A Write Teacher(s) Spotlight: LOVE THERAPY
Hello Beautiful People,
You have until May 25th to get a dose of therapy, love, and theater all in one evening.
LOVE THERAPY, a new play by Wendy Beckett, will be playing at the DR2 Theatre in Union Square until May 25th, and I assure you it is worth every penny. Before I start to dive into the phenomenal cast, lets discuss the concept of this show.
LOVE THERAPY is a play about a young therapist who finds herself out of her depth when intimacy, attraction and passion collide with the healing process. It is a story that forces one to examine the delicate balance of caring enough and caring too much in a professional relationship, a personal relationship, and just basic human interaction. Because on the surface, this play is about the therapist/patient relationship. Yet, I believe that if you take a step back for a second, and think about the relationships that play out before you onstage, you see that it’s also about how people interact with one another. It forces one to think about whether or not they care about those around them, whether it be their husband, wife, mother, father, daughter, son, sister, brother, or even the waitress at the coffee shop you go to every morning. When you ask someone how he or she is doing, do you stop to actually listen to the response? Do you even care? There are many lines that will strike the heart of any given audience member during a performance of LOVE THERAPY, but one that particularly smashed down the beloved fourth wall was the line, “We’ve lost our gift for connection.”
We’ve lost our gift for connection.
Such an interesting concept for Beckett to throw at her audience, and an important concept for us all to internalize. Do you text more than you talk? Can you tell the people you love that you in fact, love them, or do you hide behind emails and circumstance?
I could go on and on about that. But that’s a different post, for a different conversation. Just know that Wendy Beckett truly brings that question to the forefront, and that dear friends, is a beautiful thing.
The cast of LOVE THERAPY is absolutely splendid. They gel. They are seamless. As a whole, observing the performances of David Bishins, Christopher Burns, Alison Fraser, Margot White, and Janet Zarish in LOVE THERAPY is like auditing a masterclass in acting, and hat it a testament to their irrefutable talent as actors, and the direction of Evan Bergman.
I was particularly moved by the performance of David Bishins. Steven is a rather creepy, seedy, insatiable man at the top of the show. For me, there was little to like. He made my skin crawl. And yet, by the end of the show, one felt bad for Steven. His heart had come through. His humanity had come through. His love for Colleen had come through. And his hurt was absolutely palpable.
Christopher Burns as Brian Beatie, is psychopathic perfection. You’re not sure whether or not to hate him or love him. You’re not sure if he’s a victim or a monster. You’re not sure if he’s going to hurt Colleen, or Mary, or if he just needs a hug. I feel as though if one would look into many a psychology textbook, you’d have the character of Brian Beatie splayed across every page, and Burns did the role absolute justice.

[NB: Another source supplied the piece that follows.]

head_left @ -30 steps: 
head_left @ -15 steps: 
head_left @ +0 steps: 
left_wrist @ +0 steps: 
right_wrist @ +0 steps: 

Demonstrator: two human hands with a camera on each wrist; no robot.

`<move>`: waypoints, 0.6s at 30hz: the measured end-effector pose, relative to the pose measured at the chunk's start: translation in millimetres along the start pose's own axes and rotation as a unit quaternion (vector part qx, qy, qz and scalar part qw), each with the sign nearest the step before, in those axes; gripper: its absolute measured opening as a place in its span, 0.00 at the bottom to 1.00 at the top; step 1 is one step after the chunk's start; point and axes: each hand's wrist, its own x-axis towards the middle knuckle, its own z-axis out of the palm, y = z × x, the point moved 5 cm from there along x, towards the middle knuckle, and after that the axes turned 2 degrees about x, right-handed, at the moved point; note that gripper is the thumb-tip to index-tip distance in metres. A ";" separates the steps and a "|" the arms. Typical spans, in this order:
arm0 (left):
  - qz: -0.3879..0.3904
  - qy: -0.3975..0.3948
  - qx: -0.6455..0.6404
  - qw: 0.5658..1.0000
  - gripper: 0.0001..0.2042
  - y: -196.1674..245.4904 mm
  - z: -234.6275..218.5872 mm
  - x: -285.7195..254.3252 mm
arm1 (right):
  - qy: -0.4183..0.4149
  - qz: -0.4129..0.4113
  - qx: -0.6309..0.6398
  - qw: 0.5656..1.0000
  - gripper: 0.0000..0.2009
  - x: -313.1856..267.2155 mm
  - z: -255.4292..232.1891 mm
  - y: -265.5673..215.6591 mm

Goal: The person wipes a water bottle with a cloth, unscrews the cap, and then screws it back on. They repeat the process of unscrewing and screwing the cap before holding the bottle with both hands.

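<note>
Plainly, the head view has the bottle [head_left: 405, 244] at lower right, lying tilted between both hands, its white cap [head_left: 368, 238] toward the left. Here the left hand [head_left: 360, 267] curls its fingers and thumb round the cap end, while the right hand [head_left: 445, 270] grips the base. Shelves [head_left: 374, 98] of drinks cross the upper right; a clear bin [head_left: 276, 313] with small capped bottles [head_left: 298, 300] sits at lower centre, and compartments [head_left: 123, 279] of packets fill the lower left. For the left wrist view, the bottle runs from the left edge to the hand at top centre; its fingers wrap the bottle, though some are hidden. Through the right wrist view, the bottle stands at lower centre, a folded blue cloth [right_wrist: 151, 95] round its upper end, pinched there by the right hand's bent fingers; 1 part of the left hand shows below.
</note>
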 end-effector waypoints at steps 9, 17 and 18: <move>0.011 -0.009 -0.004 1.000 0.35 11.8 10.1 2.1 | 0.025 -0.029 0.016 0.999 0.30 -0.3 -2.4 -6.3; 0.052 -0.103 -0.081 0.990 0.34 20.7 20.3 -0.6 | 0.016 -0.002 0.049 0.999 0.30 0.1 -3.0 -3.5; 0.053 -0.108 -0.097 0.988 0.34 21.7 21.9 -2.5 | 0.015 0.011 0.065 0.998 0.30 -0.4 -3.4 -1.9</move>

If I start to write about Alison Fraser, this will turn into a novella, as there is a reason why she is a two time Tony Nominee, the orginator of many a role both on and Off-Broadway. She’s fantastic. And if it were not for Madge, one might feel very differently about this show. Madge adds the elements of light and humor that, for me, is necessary in any well-written drama. There has to be moments of reflection, of tenderness without reservatoin, and humor. This is what Madge does, and Fraser, as always, brings the character to life with unwavering commtiment and expertise.
There’s something special about the helping professions. Whether it be a doctor, a teacher, a guidance counselor, a pschologist, or ecen a marriage counselor. The best in their feilds embark on these careers not for fame or fortune, but because they want to guide. They want to heal. They want to help. It’s a balance, knowing how much caring is too much caring, and sometimes there are people who cross the line. White does an absolutely beautiful job exploring the demons and insecurities of Colleen Fitzgerald. She craves intamicy, yet she repells it, and ulitmately gets in over her head.
If It didn’t say that Janet Zarish was playing both Carol and Mary in the program, I would love to know how long it would take the audience to figure it out, or if they would figure it out. There’s a reason why Janet Zarish is the head of acting at NYU’s Graduate Acting program – she is outstanding. Carol is condescending, cold, and flippant. She is just a character that annoys, a fly you’d want to swat away. Mary is broken. She is insane. Mary’s pain is palpable, her confusion is evident. She is a woman who is grasping at straws of normality and civility. Zarish’s portrayal of both woman is uncanny.
The theatre is a stone’s throw from the New York Film Academy, and many, many, many classrooms of NYU. And while everyone should see this play, whether you are in the entertainment field or not, students of the arts should especially make it their business to get to see this production. For one of the best ways to improve your craft, improve your techniques as an actor, actress, designer, director, and/or writer, is to see more theater. The best artists are the ones who are the eternal students, and this cast can teach you quite a bit.
Bravo to the cast, crew, and creative team.